- [Exercise brief]
A single number is required: the count of lines in the records below that contain the word "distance".

- [Records for this exercise]
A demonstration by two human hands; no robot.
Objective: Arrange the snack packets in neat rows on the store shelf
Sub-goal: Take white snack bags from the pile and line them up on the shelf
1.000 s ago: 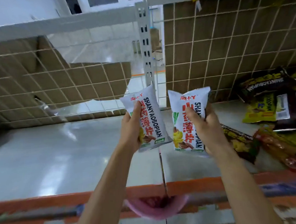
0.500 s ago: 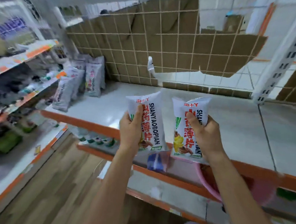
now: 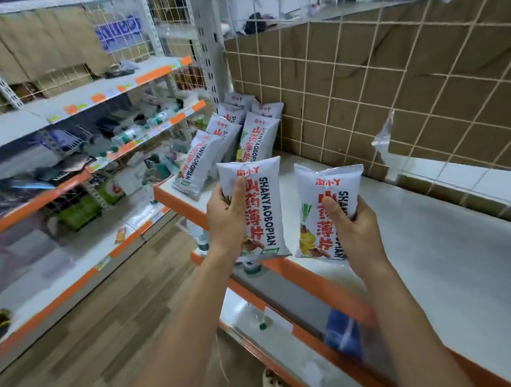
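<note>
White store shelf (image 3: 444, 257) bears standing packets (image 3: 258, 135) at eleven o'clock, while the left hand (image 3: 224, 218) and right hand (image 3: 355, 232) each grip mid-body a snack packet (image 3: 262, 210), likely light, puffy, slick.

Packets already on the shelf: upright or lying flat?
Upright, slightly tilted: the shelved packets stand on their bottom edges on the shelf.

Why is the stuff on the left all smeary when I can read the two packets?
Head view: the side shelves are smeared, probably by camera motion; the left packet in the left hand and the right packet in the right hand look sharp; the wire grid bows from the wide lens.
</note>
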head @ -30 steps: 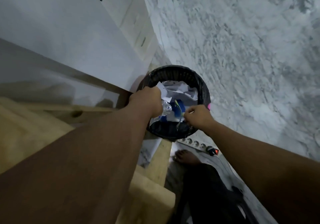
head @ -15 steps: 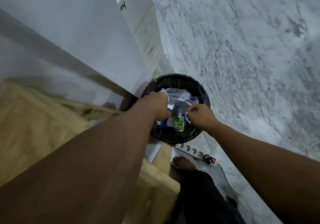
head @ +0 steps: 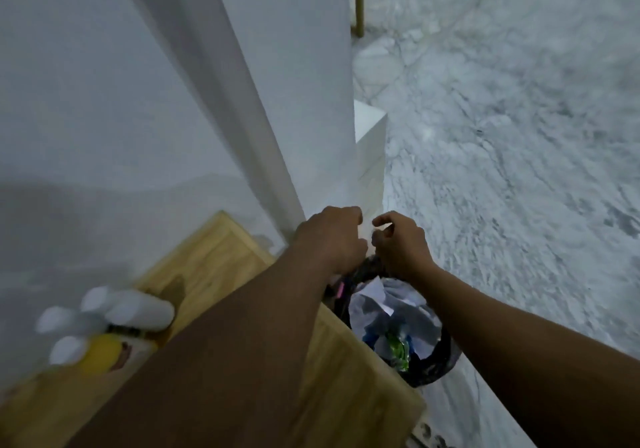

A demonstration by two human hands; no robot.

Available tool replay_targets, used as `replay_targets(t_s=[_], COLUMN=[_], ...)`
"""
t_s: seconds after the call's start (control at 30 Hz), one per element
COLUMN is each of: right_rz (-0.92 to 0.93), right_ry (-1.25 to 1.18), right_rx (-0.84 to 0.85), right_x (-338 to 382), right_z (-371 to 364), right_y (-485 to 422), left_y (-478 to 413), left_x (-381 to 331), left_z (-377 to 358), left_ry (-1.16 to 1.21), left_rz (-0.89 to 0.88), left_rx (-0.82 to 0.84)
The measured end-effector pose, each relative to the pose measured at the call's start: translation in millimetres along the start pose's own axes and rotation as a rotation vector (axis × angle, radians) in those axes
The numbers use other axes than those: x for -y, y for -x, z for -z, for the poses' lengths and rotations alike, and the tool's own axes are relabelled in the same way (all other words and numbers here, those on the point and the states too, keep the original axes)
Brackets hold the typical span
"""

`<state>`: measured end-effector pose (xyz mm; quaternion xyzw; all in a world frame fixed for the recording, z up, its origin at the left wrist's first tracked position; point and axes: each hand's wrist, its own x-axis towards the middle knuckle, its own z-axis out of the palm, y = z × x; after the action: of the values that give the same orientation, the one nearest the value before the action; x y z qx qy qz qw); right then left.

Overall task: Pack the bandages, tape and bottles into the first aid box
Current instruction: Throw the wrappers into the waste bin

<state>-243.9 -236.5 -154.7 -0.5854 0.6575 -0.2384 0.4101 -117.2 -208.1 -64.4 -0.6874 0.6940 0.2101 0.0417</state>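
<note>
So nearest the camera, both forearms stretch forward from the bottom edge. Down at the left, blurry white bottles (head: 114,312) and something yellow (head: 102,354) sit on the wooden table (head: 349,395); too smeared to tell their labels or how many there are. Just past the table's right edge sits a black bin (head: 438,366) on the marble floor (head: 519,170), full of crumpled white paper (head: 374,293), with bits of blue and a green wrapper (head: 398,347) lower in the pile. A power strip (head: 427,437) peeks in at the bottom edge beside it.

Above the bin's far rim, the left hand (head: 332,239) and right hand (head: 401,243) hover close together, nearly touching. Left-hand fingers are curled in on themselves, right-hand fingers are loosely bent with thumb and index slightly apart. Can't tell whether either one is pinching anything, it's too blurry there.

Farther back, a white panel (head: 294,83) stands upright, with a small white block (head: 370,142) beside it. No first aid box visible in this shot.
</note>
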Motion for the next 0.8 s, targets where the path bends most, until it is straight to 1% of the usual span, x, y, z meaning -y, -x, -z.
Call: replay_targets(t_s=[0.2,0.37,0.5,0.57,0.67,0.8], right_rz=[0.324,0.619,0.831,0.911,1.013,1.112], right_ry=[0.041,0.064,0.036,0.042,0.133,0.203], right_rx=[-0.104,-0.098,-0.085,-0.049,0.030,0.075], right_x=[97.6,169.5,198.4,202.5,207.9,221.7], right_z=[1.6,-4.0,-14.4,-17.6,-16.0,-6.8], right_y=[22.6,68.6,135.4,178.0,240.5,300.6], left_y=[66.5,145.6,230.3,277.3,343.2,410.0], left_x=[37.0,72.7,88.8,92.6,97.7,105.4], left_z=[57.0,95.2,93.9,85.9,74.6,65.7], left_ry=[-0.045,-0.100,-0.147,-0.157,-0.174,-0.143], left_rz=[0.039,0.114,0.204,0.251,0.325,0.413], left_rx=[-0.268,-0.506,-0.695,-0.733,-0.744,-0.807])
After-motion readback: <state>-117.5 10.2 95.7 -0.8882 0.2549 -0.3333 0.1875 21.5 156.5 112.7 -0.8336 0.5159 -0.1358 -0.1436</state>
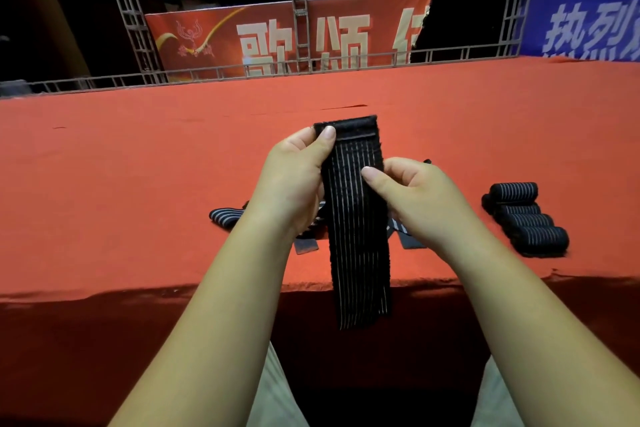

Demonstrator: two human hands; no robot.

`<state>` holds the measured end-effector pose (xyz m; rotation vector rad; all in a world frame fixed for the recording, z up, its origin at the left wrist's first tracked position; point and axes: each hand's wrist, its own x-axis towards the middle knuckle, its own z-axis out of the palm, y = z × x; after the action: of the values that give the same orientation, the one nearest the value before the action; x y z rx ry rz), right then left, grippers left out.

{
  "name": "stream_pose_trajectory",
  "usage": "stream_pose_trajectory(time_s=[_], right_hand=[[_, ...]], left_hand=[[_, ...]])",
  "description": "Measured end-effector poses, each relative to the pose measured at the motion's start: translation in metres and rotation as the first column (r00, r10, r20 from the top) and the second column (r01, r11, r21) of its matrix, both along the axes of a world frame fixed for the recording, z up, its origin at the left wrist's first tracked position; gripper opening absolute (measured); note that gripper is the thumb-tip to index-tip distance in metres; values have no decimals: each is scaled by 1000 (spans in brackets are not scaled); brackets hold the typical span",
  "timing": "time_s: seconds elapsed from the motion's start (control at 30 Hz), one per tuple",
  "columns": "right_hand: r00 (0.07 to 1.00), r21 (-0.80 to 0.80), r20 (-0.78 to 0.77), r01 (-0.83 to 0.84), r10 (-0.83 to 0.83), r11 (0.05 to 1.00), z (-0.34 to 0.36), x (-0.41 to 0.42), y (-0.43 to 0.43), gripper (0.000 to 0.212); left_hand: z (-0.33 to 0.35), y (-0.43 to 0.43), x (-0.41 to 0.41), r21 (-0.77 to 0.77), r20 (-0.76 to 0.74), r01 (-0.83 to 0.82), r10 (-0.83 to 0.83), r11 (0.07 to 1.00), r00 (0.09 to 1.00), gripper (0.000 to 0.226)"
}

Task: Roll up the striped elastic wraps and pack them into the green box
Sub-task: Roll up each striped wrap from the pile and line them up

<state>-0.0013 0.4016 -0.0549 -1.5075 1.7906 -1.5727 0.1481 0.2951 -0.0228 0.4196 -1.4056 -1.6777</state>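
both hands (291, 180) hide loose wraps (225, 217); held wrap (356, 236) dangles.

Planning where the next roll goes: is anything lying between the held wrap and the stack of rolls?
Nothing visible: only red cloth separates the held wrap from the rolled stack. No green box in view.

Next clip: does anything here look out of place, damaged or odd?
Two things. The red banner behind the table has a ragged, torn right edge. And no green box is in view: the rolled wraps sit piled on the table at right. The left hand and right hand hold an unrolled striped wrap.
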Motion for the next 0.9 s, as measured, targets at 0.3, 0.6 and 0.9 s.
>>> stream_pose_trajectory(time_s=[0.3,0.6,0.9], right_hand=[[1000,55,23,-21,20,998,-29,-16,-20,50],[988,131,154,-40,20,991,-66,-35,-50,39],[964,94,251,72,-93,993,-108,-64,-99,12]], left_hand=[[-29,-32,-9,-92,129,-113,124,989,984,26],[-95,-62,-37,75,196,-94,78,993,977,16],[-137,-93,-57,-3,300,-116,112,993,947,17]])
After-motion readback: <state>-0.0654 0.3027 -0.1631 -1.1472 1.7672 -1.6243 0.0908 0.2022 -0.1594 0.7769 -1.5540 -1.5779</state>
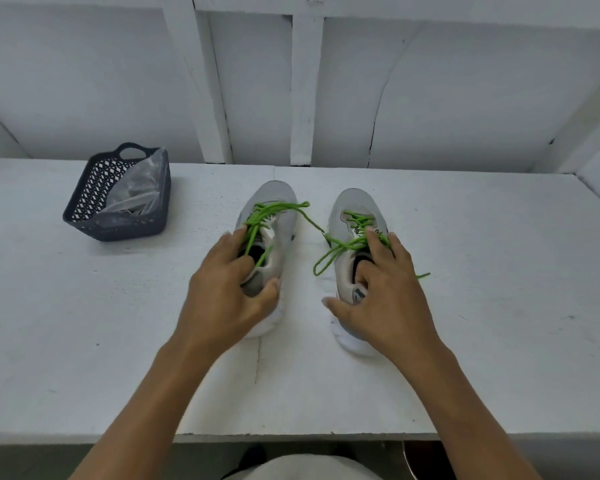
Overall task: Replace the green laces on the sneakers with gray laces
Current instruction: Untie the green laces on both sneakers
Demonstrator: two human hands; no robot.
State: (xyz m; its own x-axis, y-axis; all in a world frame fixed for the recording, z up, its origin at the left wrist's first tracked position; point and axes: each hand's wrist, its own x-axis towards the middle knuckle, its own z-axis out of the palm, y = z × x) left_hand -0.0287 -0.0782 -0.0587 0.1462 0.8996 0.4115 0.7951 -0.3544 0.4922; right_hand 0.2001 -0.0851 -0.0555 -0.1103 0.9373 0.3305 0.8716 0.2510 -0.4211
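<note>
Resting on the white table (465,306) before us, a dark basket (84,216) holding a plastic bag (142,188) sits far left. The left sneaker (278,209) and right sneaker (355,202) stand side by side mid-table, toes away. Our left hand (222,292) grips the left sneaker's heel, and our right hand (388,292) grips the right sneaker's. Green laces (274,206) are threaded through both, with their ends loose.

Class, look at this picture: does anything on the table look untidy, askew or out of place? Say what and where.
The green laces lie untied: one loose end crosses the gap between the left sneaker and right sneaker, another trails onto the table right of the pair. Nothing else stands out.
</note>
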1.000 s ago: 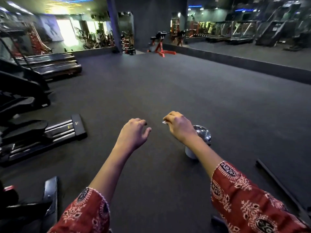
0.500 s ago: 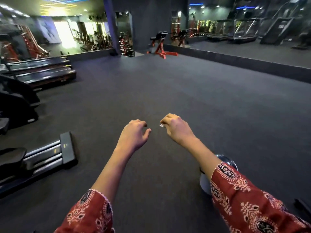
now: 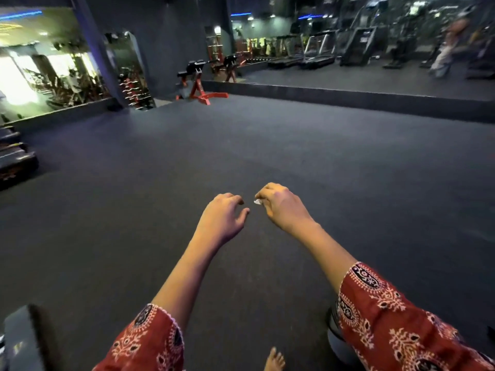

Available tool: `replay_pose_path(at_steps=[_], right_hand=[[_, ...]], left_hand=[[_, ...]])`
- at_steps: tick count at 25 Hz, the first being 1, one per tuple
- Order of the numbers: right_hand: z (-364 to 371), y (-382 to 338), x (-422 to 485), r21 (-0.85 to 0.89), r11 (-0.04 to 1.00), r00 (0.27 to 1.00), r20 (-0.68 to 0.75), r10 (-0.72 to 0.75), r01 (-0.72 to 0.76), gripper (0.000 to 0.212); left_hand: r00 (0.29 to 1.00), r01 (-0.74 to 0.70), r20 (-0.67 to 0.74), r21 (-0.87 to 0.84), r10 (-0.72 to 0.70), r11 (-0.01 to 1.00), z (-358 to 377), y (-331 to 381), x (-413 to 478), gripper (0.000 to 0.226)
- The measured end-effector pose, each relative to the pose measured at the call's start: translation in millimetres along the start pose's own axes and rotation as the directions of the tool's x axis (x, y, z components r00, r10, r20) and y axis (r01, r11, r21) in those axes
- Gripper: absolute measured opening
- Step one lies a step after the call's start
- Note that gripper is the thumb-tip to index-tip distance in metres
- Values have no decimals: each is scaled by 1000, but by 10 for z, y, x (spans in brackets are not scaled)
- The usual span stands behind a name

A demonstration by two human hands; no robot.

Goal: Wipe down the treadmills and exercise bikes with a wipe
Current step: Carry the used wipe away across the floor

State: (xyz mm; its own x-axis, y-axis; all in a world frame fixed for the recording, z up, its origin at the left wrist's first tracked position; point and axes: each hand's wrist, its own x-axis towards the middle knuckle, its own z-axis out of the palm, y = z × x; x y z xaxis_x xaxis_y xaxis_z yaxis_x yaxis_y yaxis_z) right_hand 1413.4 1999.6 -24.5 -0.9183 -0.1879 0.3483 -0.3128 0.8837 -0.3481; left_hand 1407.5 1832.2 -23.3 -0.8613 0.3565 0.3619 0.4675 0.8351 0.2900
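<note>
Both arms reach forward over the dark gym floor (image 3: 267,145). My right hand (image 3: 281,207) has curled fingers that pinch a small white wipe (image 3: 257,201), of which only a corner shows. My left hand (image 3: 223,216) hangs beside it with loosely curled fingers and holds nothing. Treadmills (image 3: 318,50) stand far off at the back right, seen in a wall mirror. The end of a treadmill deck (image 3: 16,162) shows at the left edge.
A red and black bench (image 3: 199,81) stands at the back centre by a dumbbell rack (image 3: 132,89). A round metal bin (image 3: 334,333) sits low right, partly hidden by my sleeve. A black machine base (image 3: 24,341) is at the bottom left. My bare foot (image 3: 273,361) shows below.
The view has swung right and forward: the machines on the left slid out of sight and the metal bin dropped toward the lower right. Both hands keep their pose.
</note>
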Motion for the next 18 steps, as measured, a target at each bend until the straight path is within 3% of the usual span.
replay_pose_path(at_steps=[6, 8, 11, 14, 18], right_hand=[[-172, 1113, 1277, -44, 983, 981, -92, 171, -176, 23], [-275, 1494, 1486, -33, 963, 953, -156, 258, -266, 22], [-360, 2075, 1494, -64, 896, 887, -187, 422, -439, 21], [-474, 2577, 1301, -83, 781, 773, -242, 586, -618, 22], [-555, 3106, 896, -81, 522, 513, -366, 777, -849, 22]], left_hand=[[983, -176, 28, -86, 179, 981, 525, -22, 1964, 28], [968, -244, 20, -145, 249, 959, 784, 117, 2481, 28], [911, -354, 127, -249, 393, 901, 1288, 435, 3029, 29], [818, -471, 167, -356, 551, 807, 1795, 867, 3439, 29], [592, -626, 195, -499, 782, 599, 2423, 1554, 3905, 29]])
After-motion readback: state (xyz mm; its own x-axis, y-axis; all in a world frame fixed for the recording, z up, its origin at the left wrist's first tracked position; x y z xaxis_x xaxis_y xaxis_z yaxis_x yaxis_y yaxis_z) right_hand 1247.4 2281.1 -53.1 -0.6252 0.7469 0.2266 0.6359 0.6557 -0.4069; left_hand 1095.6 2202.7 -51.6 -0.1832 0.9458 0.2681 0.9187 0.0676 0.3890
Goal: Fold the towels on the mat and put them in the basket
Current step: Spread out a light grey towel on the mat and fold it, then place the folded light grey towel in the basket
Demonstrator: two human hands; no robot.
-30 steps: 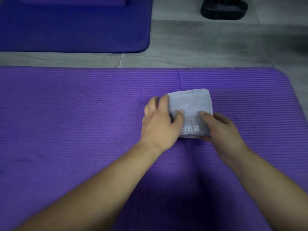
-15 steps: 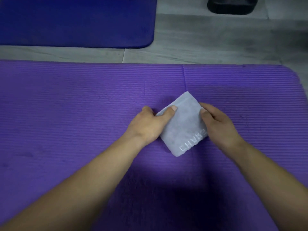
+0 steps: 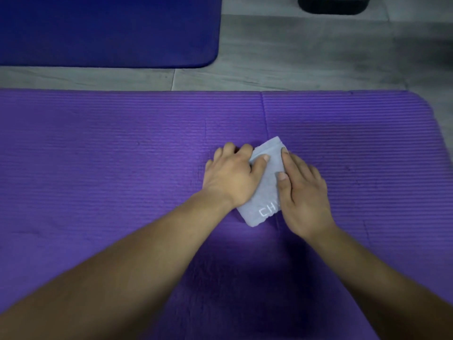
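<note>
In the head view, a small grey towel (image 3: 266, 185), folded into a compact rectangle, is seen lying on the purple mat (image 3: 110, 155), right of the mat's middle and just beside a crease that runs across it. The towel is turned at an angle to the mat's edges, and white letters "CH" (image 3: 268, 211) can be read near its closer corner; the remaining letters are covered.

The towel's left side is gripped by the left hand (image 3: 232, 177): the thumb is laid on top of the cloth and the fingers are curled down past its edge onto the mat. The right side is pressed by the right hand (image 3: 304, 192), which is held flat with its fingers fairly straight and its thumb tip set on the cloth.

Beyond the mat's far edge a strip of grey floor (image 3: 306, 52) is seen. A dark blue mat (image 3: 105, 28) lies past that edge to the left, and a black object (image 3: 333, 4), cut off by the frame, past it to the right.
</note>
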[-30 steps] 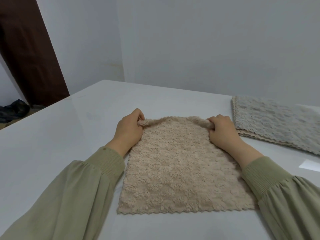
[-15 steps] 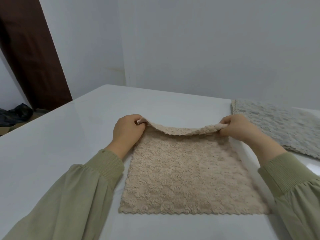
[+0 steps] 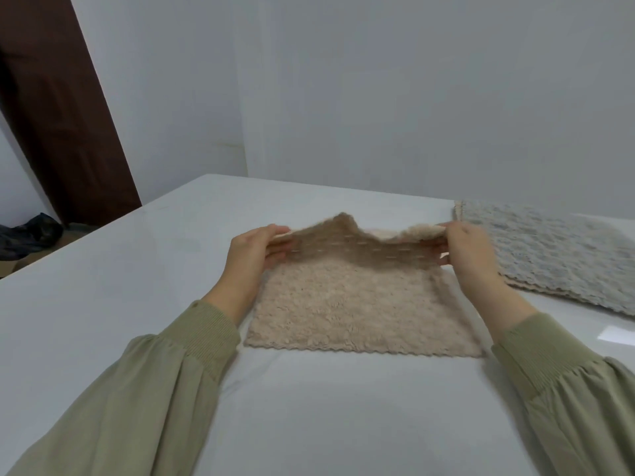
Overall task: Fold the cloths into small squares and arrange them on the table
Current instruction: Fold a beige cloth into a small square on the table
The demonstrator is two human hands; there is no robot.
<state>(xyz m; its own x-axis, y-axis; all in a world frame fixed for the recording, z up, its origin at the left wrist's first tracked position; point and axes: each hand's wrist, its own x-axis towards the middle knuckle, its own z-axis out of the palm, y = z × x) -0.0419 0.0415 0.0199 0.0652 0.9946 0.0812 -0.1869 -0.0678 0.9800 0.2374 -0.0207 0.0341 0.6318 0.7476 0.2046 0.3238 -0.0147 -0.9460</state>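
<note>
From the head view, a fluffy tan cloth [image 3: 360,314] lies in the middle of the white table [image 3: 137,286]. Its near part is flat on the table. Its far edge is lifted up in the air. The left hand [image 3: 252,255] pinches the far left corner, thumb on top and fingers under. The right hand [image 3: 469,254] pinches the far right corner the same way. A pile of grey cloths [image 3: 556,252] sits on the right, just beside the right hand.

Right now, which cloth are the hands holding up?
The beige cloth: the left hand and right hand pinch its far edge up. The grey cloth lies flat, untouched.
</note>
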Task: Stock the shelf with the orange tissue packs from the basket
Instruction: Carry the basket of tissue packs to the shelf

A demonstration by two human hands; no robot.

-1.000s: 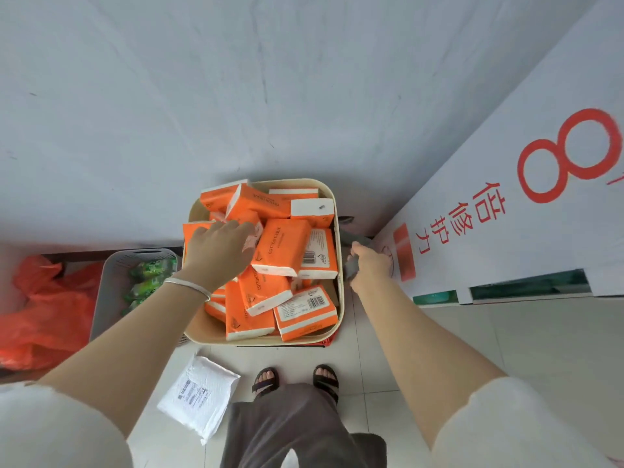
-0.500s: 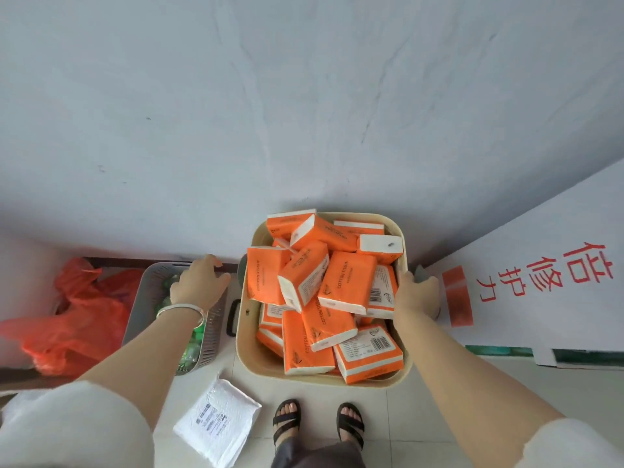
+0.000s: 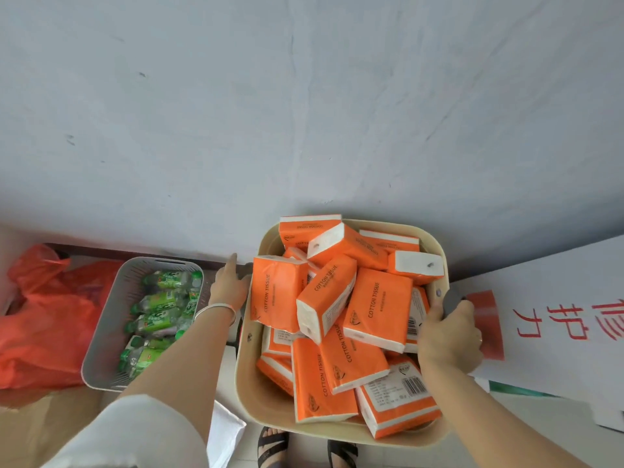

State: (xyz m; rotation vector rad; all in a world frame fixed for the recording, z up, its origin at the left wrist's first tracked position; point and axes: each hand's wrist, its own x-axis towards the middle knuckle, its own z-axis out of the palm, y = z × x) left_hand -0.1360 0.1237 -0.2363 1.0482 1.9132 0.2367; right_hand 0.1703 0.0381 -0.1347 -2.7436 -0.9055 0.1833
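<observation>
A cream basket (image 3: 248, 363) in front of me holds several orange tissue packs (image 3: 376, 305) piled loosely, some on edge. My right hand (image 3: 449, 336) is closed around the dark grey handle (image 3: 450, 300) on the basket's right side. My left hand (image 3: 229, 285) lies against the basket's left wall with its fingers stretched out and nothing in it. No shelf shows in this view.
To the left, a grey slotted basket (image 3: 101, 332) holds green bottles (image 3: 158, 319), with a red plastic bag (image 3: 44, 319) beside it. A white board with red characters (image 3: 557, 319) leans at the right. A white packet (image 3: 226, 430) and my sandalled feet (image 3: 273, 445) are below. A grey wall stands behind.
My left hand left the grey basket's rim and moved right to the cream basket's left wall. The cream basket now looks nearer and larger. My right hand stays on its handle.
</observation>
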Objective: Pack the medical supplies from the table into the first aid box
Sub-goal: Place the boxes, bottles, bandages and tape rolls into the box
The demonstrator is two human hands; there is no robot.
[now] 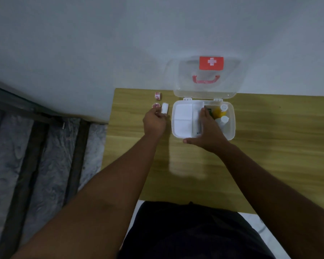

- [Result]
2